- [Work item]: Pick out the lines below that contain the string "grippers" and copy them all.
**** Data extract
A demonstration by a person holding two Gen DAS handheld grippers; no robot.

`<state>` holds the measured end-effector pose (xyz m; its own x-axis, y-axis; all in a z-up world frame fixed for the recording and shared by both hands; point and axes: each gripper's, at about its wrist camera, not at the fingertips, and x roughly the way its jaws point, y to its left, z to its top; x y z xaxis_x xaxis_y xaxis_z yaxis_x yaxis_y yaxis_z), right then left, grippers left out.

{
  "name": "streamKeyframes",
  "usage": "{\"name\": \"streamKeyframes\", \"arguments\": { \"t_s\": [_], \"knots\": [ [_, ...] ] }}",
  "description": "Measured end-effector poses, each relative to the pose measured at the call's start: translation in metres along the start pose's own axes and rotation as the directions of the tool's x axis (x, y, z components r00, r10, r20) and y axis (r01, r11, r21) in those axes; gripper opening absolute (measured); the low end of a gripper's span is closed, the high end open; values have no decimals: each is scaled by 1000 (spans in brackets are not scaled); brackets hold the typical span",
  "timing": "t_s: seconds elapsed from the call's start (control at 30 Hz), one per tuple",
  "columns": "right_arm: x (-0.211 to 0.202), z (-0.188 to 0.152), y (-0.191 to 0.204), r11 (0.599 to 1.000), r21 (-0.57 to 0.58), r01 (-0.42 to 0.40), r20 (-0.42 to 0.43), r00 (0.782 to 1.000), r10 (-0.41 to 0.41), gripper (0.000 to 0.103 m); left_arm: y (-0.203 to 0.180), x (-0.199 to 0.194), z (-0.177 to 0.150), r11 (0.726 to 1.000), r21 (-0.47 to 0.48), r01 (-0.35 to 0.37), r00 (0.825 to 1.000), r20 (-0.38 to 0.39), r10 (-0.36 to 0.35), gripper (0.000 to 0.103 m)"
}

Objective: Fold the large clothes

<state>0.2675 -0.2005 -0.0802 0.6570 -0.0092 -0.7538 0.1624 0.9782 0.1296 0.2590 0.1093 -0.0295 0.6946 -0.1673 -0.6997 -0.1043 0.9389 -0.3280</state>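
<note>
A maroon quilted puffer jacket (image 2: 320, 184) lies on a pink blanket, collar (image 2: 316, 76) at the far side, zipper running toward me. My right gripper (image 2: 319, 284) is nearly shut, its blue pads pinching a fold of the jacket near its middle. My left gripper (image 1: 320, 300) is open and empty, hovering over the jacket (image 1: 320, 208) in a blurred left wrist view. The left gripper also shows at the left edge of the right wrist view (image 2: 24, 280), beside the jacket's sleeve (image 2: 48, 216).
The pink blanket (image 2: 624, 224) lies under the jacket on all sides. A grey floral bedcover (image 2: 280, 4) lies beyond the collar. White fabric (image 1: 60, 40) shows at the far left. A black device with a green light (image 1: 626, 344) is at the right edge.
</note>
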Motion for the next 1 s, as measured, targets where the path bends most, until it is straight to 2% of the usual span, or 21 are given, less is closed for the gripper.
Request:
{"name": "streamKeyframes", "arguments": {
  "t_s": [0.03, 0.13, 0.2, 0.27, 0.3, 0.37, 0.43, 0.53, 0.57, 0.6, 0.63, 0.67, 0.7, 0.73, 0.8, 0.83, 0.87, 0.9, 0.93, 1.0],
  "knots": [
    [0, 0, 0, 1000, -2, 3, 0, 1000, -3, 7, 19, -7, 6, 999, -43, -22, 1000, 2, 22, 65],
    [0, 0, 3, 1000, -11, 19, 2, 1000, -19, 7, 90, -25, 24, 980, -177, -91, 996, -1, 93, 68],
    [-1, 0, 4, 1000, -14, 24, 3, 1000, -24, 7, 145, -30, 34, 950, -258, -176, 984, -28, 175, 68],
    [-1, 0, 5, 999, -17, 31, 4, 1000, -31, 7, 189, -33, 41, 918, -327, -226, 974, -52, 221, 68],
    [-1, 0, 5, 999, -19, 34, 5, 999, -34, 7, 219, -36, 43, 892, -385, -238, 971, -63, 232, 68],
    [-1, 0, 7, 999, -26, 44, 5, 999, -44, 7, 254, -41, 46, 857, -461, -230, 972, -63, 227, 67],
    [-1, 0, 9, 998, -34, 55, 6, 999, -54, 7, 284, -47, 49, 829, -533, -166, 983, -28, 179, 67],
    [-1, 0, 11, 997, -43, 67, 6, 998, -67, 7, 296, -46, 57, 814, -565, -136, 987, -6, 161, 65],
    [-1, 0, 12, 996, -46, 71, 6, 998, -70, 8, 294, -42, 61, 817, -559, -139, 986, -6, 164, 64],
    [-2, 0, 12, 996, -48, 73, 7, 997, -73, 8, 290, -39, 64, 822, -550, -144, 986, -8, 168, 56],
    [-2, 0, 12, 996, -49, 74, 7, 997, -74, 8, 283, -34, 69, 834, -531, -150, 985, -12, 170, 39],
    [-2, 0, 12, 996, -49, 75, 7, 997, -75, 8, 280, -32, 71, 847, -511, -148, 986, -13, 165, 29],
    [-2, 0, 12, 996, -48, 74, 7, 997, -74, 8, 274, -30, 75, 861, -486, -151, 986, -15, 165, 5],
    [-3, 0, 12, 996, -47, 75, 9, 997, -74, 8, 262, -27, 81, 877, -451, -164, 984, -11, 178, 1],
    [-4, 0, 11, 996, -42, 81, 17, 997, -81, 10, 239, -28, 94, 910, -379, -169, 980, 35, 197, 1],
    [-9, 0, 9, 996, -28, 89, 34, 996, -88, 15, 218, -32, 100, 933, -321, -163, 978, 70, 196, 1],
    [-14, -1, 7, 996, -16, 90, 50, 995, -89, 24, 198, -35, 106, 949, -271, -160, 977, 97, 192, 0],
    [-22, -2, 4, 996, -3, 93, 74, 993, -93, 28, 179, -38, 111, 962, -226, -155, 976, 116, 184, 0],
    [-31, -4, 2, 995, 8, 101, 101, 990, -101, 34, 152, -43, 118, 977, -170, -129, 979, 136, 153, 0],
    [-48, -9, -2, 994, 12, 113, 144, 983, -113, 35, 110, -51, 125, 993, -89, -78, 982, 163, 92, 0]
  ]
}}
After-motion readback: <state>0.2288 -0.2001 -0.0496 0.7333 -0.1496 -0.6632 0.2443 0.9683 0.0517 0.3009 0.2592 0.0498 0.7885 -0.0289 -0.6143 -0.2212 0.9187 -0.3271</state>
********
- [Answer to this exercise]:
A demonstration by a person holding two Gen DAS handheld grippers; no robot.
`<state>` holds the measured end-effector pose (xyz m; its own x-axis, y-axis; all in a z-up world frame fixed for the recording and shared by both hands; point and axes: each gripper's, at about its wrist camera, not at the fingertips, and x roughly the way its jaws point, y to its left, z to its top; x y z xaxis_x xaxis_y xaxis_z yaxis_x yaxis_y yaxis_z), right then left, grippers left out.

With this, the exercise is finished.